Mon bon alto, ce compagnon de tant d’années, semble faire un effort pour palier ma grande faiblesse. Voilà , enfin, la dernière note, la délivrance, les applaudissements longs et nourris, je n’entends qu’un vague roulement, comme l’approche de l’orage. Je veux me lever pour saluer : mes jambes refusent d’obéir, je me tourne vers mes voisins, je ne peux presque plus parler.
On donne l’alerte. Les pompiers présents pour la durée du concert se précipitent et je retrouve petit à petit mes facultés. Au bout d’un quart d’heure, je peux me lever, marcher doucement, je n’ai presque plus mal nulle part. Je me dis alors que ce n’était qu’un malaise, certes un peu plus fort que les autres auxquels j’ai fini par m’habituer. Tout va bien, je souris. La vie est belle !

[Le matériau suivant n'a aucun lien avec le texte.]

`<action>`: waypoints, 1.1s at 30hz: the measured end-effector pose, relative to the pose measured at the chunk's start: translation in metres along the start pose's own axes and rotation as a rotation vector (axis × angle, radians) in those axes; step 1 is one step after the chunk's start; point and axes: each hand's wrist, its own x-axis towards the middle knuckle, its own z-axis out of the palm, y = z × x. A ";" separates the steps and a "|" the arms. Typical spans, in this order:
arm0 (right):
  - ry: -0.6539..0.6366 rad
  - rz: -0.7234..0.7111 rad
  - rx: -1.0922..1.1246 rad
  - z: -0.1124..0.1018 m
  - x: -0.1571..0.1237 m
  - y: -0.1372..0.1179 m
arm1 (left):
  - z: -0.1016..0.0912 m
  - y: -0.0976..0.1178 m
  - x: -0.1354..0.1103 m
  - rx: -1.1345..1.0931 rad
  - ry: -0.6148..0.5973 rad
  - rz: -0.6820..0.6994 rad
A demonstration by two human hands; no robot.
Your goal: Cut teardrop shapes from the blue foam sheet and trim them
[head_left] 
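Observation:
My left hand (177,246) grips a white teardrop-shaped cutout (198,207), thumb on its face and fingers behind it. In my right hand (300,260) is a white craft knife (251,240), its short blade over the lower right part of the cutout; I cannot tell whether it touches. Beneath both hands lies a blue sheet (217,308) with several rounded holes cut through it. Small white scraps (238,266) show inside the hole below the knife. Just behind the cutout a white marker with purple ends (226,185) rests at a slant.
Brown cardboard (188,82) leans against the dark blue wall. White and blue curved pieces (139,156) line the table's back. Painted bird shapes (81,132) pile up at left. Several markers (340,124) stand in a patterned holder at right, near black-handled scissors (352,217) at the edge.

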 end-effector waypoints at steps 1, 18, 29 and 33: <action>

J’ai juste le temps d’aller chercher mes affaires, je veux rentrer en région parisienne. Antoine me fait remarquer que ce n’est pas prudent de conduire ma voiture dans l’état de fatigue extrême où je me trouve. Je lui adresse mon meilleur sourire et me voilà sur la route pour reconduire Alexandre qui voyage avec moi. Florence et les garçons m’attendent et demain, lundi après midi dès quatorze heures, je redonne mes cours hebdomadaires à « l’Académie des Arts » de Thiais.